TASK REQUIREMENTS
With the pictures left out, return exactly the lines from the one containing "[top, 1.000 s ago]" through the end of the listing below.

┏━━

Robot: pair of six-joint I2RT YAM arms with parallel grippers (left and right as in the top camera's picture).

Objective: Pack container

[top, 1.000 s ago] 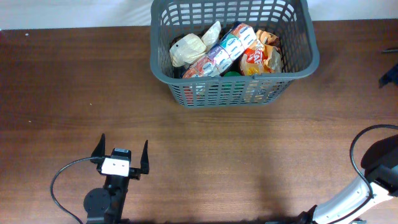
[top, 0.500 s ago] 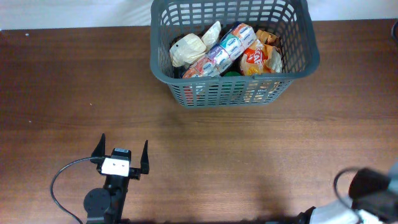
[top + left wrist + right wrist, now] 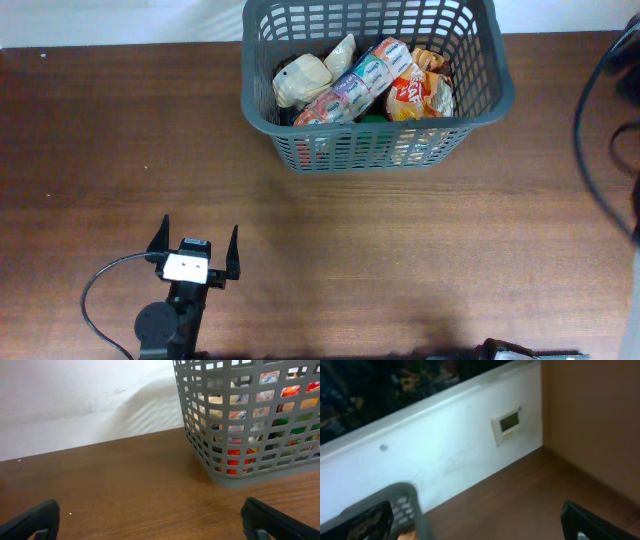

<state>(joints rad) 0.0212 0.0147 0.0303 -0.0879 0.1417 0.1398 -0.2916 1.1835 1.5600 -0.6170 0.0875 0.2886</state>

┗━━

EXERCISE OUTPUT
[top, 1.000 s ago] 
[top, 0.500 s ago] 
[top + left wrist + right wrist, now] 

<state>(joints rad) 0.0212 0.0147 0.0303 -0.0879 0.1417 0.1398 -0.2916 1.1835 1.5600 -0.6170 0.0875 0.2886</state>

Nothing else is required to complete this exercise.